Cette stratégie s’exprime par une diplomatie plus directe, moins multilatérale, centrée sur des coalitions d’intérêts plutôt que sur des architectures institutionnelles. L’Indo‑Pacifique devient ainsi le cœur de la compétition stratégique américaine, au détriment d’autres régions qui, jusque‑là, bénéficiaient d’une attention plus soutenue.
Fragilisation de l’ordre international
Pour l’Europe et pour la France, ce rapport n’est pas seulement un document doctrinal : c’est un avertissement. L’ère du parapluie stratégique américain touche à sa fin, et le monde qui se dessine exige une capacité d’initiative que le Vieux Continent n’a pas encore pleinement retrouvée.
Le National Security Strategy, c'est quoi ? c'est qui ?
La NSS apparaît comme un texte présidentiel, mais nourri par un écosystème complexe où se mêlent expertise institutionnelle, arbitrages politiques et influences idéologiques.
La rédaction d’une National Security Strategy est pilotée depuis la Maison-Blanche par le National Security Council, qui orchestre les échanges entre agences, arbitre les divergences et façonne la version finale du document.

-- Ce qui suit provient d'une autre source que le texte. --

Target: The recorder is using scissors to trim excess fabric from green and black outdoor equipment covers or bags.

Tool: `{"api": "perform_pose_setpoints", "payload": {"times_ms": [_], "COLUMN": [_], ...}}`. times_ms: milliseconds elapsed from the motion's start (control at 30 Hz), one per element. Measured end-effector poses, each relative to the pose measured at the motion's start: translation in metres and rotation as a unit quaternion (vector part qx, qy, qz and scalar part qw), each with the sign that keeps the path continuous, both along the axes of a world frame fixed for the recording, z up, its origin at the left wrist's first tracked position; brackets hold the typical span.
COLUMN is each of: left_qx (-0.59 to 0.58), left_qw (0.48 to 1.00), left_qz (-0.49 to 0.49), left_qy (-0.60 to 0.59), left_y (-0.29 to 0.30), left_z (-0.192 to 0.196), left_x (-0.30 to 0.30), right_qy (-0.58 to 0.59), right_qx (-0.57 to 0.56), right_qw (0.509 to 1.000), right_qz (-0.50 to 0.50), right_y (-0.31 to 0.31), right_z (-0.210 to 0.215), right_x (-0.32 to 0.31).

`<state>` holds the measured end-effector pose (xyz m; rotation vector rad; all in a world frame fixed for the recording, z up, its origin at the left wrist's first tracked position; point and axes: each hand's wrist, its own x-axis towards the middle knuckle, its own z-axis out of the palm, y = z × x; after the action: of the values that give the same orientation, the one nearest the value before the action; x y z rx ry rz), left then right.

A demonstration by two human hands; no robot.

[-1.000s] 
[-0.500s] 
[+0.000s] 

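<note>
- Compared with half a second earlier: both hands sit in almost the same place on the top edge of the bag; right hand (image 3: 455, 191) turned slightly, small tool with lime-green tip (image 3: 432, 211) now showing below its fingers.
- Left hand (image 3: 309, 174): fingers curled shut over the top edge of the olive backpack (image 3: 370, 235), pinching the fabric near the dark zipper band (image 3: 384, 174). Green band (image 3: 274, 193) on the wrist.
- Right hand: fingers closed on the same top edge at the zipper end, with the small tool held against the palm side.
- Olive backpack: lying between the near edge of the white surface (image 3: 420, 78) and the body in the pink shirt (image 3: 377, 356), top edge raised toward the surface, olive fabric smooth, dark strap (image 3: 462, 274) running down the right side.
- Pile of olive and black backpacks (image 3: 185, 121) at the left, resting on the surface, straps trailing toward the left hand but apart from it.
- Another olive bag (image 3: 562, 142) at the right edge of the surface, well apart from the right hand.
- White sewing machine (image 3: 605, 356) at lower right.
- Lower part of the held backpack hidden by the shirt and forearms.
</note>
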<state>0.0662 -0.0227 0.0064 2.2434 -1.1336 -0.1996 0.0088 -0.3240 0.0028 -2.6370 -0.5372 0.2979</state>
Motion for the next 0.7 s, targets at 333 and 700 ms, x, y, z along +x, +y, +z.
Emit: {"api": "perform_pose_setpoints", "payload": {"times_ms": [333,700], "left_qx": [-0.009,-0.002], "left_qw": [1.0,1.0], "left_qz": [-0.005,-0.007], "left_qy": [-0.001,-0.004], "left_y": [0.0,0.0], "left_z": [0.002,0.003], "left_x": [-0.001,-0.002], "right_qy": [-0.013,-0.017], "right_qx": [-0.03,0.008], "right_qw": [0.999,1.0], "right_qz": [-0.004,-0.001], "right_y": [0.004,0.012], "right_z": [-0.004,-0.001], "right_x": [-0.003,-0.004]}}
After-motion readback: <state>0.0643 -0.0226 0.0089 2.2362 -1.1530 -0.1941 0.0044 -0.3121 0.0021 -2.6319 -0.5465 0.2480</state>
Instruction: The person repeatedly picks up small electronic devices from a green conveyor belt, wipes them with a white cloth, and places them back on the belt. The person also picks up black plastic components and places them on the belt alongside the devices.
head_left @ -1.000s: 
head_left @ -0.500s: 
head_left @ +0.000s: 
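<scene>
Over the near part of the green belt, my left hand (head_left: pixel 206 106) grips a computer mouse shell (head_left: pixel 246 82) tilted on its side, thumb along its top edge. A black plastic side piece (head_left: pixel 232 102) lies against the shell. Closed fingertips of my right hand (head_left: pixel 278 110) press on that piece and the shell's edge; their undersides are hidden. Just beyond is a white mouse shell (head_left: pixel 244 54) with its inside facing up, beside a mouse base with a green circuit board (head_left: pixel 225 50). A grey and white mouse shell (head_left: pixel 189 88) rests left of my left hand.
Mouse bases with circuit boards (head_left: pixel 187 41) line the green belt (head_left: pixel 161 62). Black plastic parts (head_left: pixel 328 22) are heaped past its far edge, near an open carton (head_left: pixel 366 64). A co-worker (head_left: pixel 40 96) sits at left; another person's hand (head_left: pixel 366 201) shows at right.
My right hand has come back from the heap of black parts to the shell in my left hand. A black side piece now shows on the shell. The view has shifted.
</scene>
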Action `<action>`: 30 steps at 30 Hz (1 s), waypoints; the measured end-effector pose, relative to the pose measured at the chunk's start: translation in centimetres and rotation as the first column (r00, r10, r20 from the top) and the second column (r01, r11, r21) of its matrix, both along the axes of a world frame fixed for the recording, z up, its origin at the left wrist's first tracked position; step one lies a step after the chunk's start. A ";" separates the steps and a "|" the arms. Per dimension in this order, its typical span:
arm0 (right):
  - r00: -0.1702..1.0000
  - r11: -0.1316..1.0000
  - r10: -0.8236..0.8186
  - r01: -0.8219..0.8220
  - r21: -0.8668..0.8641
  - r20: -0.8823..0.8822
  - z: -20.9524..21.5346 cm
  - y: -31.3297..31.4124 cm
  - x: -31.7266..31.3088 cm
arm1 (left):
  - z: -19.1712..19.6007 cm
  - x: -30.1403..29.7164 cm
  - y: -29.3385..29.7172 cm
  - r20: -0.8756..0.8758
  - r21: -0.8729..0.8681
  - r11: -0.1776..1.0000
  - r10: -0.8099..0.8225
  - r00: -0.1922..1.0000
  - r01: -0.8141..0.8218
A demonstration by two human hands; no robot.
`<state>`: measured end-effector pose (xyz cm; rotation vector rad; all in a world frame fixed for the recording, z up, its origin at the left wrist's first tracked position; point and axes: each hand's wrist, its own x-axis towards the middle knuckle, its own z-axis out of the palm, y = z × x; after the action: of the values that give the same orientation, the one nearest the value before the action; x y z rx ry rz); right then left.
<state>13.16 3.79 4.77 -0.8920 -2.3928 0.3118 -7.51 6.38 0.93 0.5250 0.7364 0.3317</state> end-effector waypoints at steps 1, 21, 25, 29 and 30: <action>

Autour du conseiller à la sécurité nationale, ses adjoints et les directeurs thématiques élaborent l’architecture du texte et rédigent les passages les plus sensibles. Leur travail s’appuie sur un ensemble de contributions venues des grands départements fédéraux, de la diplomatie à la défense en passant par la sécurité intérieure, le commerce, le Trésor et les services de renseignement, qui apportent chacun leurs analyses et leurs priorités.
En arrière‑plan, des influences plus discrètes — experts de think tanks proches de l’administration, anciens responsables de la sécurité nationale, conseillers informels ou acteurs industriels liés aux technologies critiques — contribuent à orienter les choix stratégiques.